▸ **Your assignment**
Repeat the listing that comes next, leaving nothing out and changing nothing.

####

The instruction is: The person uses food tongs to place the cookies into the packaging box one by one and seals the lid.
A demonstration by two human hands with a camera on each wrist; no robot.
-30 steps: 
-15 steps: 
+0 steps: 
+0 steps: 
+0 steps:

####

▸ **Response box**
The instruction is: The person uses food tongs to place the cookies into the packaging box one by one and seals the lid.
A demonstration by two human hands with a camera on each wrist; no robot.
-30 steps: 
-15 steps: 
+0 steps: 
+0 steps: 
+0 steps:

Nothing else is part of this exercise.